• **WHAT TO DO**: Wherever "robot" shows up in the records below, copy the whole line.
• • • •
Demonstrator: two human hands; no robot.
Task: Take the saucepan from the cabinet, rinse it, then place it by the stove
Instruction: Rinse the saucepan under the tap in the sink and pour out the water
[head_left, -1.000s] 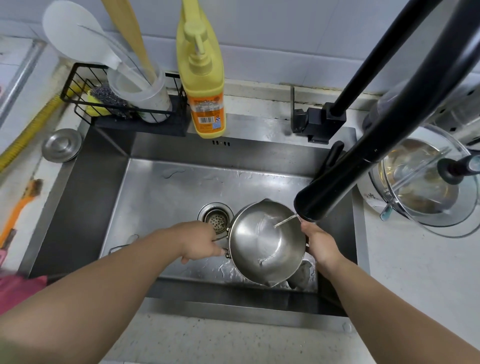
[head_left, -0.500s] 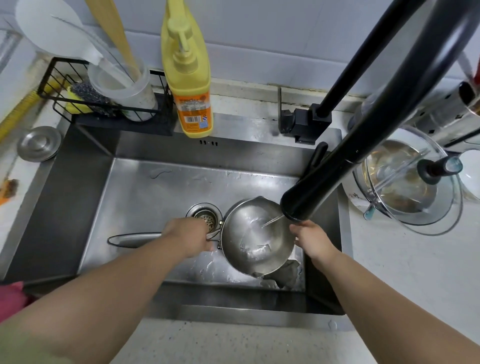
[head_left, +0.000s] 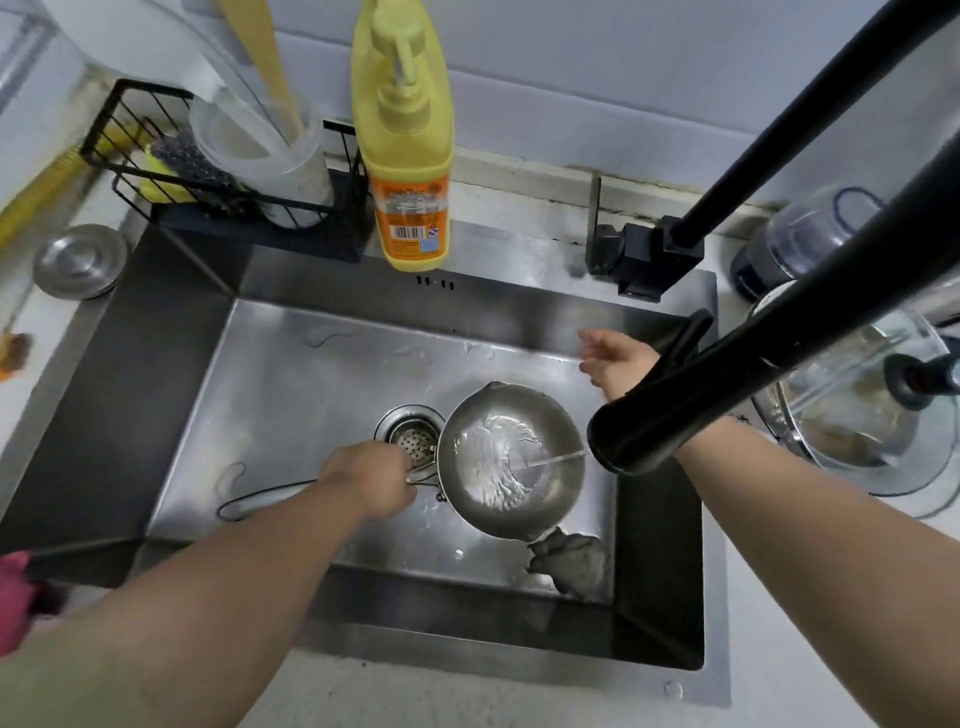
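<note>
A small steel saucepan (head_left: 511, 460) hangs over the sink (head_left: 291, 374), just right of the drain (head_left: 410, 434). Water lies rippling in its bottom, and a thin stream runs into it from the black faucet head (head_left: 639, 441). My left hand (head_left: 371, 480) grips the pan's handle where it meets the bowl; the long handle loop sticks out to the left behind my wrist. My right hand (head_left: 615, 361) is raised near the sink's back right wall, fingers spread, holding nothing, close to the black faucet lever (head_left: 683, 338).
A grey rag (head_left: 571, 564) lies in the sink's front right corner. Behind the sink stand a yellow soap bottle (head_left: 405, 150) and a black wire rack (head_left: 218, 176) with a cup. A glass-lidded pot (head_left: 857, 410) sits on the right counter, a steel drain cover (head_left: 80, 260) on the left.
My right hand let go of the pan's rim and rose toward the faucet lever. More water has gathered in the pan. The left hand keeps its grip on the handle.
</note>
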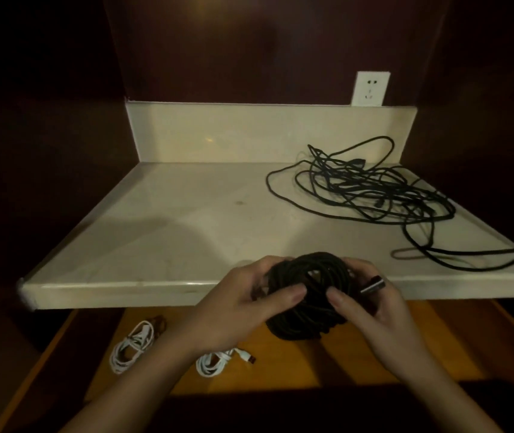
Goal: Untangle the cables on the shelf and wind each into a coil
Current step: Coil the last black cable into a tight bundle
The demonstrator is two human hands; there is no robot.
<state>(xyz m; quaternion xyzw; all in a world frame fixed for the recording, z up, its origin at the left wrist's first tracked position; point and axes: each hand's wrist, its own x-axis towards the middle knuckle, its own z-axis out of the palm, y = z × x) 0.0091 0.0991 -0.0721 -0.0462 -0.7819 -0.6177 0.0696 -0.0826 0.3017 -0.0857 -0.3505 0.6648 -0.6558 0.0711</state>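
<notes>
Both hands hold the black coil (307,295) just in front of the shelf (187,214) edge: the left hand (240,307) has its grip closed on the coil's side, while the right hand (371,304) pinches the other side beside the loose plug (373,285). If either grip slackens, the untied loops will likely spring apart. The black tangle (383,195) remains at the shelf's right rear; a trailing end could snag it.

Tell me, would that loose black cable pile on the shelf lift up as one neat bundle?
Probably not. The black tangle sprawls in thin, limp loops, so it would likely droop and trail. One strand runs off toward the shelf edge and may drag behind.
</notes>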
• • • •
• **ANSWER SPACE**:
Demonstrator: two human hands; no robot.
The demonstrator is two human hands; there is no robot.

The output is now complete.